* [Your instructions] Find "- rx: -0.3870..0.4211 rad" in the material below, then copy that line and every subsequent line to the end, exactly.
|---|
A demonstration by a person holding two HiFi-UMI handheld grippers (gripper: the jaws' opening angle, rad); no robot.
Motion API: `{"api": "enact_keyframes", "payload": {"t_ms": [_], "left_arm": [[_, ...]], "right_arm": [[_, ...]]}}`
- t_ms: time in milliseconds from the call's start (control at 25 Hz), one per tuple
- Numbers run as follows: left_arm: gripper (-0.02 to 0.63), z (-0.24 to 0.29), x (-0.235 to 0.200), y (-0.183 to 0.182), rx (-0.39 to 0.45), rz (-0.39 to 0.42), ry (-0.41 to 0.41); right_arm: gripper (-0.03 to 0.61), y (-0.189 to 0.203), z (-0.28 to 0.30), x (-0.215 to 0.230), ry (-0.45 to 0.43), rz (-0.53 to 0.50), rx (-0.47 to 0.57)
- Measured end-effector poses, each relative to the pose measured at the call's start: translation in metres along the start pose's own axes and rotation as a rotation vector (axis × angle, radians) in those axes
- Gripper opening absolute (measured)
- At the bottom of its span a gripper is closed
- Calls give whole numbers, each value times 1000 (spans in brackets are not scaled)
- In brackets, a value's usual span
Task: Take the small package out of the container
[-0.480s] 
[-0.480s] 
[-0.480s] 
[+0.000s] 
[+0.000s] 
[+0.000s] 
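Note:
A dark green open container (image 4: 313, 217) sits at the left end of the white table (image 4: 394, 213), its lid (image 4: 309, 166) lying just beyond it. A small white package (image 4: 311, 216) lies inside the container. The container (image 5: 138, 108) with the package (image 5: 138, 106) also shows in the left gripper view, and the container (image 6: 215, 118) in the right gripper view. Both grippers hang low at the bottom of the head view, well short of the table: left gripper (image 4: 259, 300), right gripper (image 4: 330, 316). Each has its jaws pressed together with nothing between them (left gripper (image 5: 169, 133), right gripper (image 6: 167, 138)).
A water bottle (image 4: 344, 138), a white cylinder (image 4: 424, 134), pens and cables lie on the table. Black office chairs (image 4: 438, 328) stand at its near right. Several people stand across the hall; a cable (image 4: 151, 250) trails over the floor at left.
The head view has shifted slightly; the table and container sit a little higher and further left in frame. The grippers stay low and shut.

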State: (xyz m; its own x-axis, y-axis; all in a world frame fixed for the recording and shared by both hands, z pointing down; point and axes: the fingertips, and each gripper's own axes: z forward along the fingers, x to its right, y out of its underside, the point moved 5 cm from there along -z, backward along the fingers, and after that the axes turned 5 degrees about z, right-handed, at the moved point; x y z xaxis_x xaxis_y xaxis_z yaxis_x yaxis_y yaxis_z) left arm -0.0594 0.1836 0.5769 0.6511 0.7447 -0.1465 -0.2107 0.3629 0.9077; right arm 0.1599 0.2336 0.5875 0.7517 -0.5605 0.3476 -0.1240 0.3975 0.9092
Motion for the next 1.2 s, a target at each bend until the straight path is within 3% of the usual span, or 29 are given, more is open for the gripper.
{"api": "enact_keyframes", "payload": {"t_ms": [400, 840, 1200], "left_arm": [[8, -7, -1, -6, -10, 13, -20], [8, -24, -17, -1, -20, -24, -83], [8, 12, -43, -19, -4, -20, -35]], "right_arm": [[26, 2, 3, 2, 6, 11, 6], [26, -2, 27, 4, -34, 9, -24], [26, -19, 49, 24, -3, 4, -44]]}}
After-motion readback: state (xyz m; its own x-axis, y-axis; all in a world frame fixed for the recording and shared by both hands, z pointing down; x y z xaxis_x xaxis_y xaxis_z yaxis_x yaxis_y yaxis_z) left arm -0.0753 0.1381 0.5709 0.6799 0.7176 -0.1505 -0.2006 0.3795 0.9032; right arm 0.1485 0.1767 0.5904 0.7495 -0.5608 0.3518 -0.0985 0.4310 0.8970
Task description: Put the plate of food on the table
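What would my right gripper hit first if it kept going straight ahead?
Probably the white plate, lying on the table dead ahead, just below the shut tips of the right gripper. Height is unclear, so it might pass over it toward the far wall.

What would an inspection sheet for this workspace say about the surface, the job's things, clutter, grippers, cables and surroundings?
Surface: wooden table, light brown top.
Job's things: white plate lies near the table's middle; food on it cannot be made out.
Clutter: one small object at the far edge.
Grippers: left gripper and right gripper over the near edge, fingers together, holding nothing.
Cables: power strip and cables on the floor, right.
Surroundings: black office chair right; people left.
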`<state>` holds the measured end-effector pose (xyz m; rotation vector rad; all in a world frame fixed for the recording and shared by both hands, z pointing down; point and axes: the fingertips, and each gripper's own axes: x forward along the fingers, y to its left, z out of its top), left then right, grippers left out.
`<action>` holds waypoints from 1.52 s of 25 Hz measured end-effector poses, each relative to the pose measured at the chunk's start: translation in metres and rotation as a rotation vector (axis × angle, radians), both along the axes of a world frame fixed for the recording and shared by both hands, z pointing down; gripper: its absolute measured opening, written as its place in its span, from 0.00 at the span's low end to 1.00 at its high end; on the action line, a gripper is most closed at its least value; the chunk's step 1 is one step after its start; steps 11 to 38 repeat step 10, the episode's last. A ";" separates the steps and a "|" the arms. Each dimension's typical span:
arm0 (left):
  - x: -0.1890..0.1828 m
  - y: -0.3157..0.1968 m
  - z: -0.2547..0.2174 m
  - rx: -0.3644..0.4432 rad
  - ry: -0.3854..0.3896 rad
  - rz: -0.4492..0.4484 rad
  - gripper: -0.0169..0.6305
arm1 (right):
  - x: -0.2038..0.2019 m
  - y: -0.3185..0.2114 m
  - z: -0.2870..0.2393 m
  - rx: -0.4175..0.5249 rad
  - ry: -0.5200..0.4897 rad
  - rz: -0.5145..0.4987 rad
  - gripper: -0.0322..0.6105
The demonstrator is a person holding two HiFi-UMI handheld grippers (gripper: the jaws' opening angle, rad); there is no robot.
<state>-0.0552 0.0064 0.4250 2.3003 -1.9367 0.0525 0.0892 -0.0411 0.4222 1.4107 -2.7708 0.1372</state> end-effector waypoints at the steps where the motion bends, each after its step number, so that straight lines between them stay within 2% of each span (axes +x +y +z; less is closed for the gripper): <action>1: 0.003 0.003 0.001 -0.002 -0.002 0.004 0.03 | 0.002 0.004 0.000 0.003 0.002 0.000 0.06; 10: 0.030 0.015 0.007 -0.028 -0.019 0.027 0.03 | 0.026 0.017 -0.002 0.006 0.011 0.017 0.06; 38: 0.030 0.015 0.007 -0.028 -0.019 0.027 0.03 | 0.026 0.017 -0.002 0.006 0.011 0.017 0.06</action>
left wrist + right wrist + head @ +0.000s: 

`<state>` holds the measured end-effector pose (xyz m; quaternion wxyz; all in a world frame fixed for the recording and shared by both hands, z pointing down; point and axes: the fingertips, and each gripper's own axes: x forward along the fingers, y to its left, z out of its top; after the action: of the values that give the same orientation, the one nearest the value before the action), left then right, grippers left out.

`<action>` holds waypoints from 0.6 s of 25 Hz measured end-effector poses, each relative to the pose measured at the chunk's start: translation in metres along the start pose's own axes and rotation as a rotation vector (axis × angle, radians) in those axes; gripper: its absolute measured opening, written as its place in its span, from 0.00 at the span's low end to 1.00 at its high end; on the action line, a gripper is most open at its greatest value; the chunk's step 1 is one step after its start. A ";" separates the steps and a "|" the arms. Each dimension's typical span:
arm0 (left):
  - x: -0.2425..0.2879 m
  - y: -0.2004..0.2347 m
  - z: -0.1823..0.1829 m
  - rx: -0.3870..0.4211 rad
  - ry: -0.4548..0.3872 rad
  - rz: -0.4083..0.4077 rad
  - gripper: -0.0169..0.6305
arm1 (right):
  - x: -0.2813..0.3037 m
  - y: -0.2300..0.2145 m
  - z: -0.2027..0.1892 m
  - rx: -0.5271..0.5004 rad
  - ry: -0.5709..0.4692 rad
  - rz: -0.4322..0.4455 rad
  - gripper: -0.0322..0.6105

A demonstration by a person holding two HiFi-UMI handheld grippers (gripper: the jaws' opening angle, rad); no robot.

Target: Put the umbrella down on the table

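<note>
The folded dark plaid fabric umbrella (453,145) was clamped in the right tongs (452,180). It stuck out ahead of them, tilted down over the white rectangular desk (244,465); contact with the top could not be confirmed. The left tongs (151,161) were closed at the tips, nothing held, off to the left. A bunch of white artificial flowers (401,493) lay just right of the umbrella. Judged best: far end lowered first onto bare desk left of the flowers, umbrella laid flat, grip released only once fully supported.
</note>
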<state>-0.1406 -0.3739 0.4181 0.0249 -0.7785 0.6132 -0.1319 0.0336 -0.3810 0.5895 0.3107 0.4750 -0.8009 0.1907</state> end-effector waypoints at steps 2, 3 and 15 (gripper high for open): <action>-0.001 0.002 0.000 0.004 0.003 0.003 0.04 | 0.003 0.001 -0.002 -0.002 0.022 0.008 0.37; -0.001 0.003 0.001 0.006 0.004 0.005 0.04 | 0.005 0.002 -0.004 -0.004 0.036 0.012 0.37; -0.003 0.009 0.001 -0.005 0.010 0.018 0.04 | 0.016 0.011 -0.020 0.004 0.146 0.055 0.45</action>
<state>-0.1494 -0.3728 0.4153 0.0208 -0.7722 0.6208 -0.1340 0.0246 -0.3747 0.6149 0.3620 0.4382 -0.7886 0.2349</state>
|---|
* [Exercise response]
  - rx: -0.3870..0.4211 rad
  - ry: -0.4548..0.3872 rad
  - rz: -0.4083..0.4077 rad
  - gripper: -0.0169..0.6305
arm1 (right):
  - x: -0.2813..0.3037 m
  - y: -0.2300..0.2145 m
  - z: -0.2027..0.1892 m
  - rx: -0.5271..0.5004 rad
  - ry: -0.5709..0.4692 rad
  - rz: -0.4322..0.4455 rad
  - gripper: -0.0322..0.6105

A demonstration by a person holding two HiFi-UMI handheld grippers (gripper: the jaws' opening angle, rad); no robot.

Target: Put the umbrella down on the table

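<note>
The folded dark plaid fabric umbrella (453,145) was clamped in the right tongs (452,180). It stuck out ahead of them, tilted down over the white rectangular desk (244,465); contact with the top could not be confirmed. The left tongs (151,161) were closed at the tips, nothing held, off to the left. A bunch of white artificial flowers (401,493) lay just right of the umbrella. Judged best: far end lowered first onto bare desk left of the flowers, umbrella laid flat, grip released only once fully supported.
</note>
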<state>-0.1406 -0.3739 0.4181 0.0249 -0.7785 0.6132 -0.1319 0.0336 -0.3810 0.5895 0.3107 0.4750 -0.8009 0.1907</state> end-effector waypoints at steps 2, 3 and 15 (gripper high for open): <action>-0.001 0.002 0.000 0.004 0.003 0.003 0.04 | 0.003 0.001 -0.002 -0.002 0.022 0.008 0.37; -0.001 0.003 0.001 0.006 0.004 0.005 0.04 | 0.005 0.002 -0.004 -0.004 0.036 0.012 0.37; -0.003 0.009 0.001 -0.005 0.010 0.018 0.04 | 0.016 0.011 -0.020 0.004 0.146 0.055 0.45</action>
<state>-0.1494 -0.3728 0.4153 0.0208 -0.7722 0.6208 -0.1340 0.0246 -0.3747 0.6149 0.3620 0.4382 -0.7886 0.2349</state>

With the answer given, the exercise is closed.